Work order:
Would you give the entries below again in full, exactly as they stand?

Supplied records:
╭──

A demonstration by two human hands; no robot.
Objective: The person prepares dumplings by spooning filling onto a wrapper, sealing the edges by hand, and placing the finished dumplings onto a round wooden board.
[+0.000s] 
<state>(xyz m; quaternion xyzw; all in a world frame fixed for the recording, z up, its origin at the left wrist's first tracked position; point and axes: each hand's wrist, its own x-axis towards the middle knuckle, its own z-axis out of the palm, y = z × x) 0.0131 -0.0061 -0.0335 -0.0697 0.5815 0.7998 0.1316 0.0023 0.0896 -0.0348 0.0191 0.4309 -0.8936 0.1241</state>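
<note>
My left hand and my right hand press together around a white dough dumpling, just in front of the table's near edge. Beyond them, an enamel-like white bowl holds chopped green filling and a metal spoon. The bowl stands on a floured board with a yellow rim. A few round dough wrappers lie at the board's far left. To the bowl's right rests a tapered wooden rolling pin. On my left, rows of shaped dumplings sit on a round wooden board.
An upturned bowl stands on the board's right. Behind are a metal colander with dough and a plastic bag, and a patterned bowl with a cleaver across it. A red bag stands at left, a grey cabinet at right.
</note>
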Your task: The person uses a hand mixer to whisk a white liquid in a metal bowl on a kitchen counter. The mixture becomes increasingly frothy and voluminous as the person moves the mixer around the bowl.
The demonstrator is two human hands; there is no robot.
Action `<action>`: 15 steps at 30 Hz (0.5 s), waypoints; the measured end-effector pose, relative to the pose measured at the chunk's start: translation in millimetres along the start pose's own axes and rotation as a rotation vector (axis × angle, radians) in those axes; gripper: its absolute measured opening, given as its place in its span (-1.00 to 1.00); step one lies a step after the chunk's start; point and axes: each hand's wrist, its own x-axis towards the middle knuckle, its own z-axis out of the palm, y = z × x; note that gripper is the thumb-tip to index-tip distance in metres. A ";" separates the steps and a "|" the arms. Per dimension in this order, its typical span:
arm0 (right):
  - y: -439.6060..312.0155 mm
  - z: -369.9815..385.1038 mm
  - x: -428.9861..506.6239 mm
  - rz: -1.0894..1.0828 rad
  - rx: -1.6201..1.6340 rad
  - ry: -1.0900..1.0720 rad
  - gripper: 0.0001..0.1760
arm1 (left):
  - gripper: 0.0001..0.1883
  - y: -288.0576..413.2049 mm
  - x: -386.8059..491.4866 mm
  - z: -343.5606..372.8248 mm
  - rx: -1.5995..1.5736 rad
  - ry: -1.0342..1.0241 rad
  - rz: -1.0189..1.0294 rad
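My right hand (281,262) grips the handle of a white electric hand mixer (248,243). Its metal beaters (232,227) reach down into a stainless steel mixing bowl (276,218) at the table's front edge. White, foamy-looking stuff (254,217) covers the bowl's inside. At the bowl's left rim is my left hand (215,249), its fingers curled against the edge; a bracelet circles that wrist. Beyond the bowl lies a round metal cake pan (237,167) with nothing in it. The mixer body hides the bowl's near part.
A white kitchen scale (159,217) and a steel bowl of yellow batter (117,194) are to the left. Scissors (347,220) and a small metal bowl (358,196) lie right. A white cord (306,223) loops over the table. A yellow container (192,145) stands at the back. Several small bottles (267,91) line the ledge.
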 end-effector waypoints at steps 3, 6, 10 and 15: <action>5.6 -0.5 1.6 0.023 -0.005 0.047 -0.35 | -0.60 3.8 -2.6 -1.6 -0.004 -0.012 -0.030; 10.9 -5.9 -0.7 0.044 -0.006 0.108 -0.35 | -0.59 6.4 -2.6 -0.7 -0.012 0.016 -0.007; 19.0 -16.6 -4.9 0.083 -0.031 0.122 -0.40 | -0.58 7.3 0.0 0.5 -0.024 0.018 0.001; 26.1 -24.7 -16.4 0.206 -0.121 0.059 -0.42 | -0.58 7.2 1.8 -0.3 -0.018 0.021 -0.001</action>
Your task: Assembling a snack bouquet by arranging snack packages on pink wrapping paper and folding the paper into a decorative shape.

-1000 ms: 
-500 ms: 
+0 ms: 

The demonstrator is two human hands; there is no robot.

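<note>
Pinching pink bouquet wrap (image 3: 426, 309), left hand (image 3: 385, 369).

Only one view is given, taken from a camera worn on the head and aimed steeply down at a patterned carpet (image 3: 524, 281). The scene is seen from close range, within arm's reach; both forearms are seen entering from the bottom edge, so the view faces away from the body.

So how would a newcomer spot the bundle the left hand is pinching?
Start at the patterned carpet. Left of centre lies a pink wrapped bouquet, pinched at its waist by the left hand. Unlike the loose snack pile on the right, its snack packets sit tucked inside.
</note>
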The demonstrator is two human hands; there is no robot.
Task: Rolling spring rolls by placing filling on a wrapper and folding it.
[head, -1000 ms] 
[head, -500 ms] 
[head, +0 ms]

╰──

Result below:
A demonstration by two human hands; no robot.
Objective: The person prepares dumplings by spooning filling onto a wrapper, sealing the edges by hand, and placing the finished dumplings onto a round wooden board.
[+0.000s] 
<state>(xyz m; quaternion xyzw; all in a world frame fixed for the recording, z up, its origin at the left wrist's first tracked position; point and axes: each hand's wrist, its own x-axis towards the middle knuckle, its own z-axis out of the palm, y = z × x) 0.0131 -0.0061 -0.0335 -0.0697 0.5815 0.7998 0.1316 0.0023 0.0896 -0.0348 0.0191 0.4309 -0.8936 0.1241</state>
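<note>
My left hand and my right hand press together around a white dough dumpling, just in front of the table's near edge. Beyond them, an enamel-like white bowl holds chopped green filling and a metal spoon. The bowl stands on a floured board with a yellow rim. A few round dough wrappers lie at the board's far left. To the bowl's right rests a tapered wooden rolling pin. On my left, rows of shaped dumplings sit on a round wooden board.
An upturned bowl stands on the board's right. Behind are a metal colander with dough and a plastic bag, and a patterned bowl with a cleaver across it. A red bag stands at left, a grey cabinet at right.
</note>
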Your task: The person uses a hand mixer to whisk a white liquid in a metal bowl on a kitchen counter. The mixture becomes increasingly frothy and voluminous as the person moves the mixer around the bowl.
The demonstrator is two human hands; there is no robot.
Action `<action>`: 15 steps at 30 Hz (0.5 s), waypoints; the measured end-effector pose, relative to the pose measured at the chunk's start: translation in millimetres along the start pose's own axes and rotation as a rotation vector (axis × angle, radians) in those axes; gripper: its absolute measured opening, given as its place in its span (-1.00 to 1.00); step one lies a step after the chunk's start; point and axes: each hand's wrist, its own x-axis towards the middle knuckle, its own z-axis out of the palm, y = z × x; note that gripper is the thumb-tip to index-tip distance in metres. A ";" separates the steps and a "|" the arms. Per dimension in this order, its typical span:
arm0 (right):
  - y: -439.6060..312.0155 mm
  - z: -369.9815..385.1038 mm
  - x: -428.9861..506.6239 mm
  - rz: -1.0894..1.0828 rad
  - rx: -1.6201..1.6340 rad
  - ry: -1.0900..1.0720 rad
  - gripper: 0.0001..0.1760
arm1 (left):
  - gripper: 0.0001..0.1883
  - y: -288.0576..413.2049 mm
  - x: -386.8059..491.4866 mm
  - z: -343.5606..372.8248 mm
  - rx: -1.5995..1.5736 rad
  - ry: -1.0342..1.0241 rad
  - rz: -1.0189..1.0294 rad
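My right hand (281,262) grips the handle of a white electric hand mixer (248,243). Its metal beaters (232,227) reach down into a stainless steel mixing bowl (276,218) at the table's front edge. White, foamy-looking stuff (254,217) covers the bowl's inside. At the bowl's left rim is my left hand (215,249), its fingers curled against the edge; a bracelet circles that wrist. Beyond the bowl lies a round metal cake pan (237,167) with nothing in it. The mixer body hides the bowl's near part.
A white kitchen scale (159,217) and a steel bowl of yellow batter (117,194) are to the left. Scissors (347,220) and a small metal bowl (358,196) lie right. A white cord (306,223) loops over the table. A yellow container (192,145) stands at the back. Several small bottles (267,91) line the ledge.
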 end-effector waypoints at steps 3, 6, 10 and 15: <action>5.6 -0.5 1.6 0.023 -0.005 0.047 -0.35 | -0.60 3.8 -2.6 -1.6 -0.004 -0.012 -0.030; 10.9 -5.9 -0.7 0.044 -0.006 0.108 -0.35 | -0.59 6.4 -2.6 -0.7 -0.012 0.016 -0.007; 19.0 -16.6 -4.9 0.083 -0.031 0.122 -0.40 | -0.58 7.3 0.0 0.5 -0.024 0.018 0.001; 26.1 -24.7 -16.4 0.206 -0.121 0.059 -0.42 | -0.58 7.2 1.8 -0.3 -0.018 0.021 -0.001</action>
Your task: Assembling a snack bouquet by arranging snack packages on pink wrapping paper and folding the paper into a decorative shape.

-1000 ms: 
-500 ms: 
+0 ms: 

The demonstrator is two human hands; there is no robot.

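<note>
Pinching pink bouquet wrap (image 3: 426, 309), left hand (image 3: 385, 369).

Only one view is given, taken from a camera worn on the head and aimed steeply down at a patterned carpet (image 3: 524, 281). The scene is seen from close range, within arm's reach; both forearms are seen entering from the bottom edge, so the view faces away from the body.

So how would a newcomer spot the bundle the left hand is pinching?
Start at the patterned carpet. Left of centre lies a pink wrapped bouquet, pinched at its waist by the left hand. Unlike the loose snack pile on the right, its snack packets sit tucked inside.
</note>
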The demonstrator is two human hands; there is no robot.
Task: Rolling spring rolls by placing filling on a wrapper and folding it.
[head, -1000 ms] 
[head, -500 ms] 
[head, +0 ms]

The full output has already been given.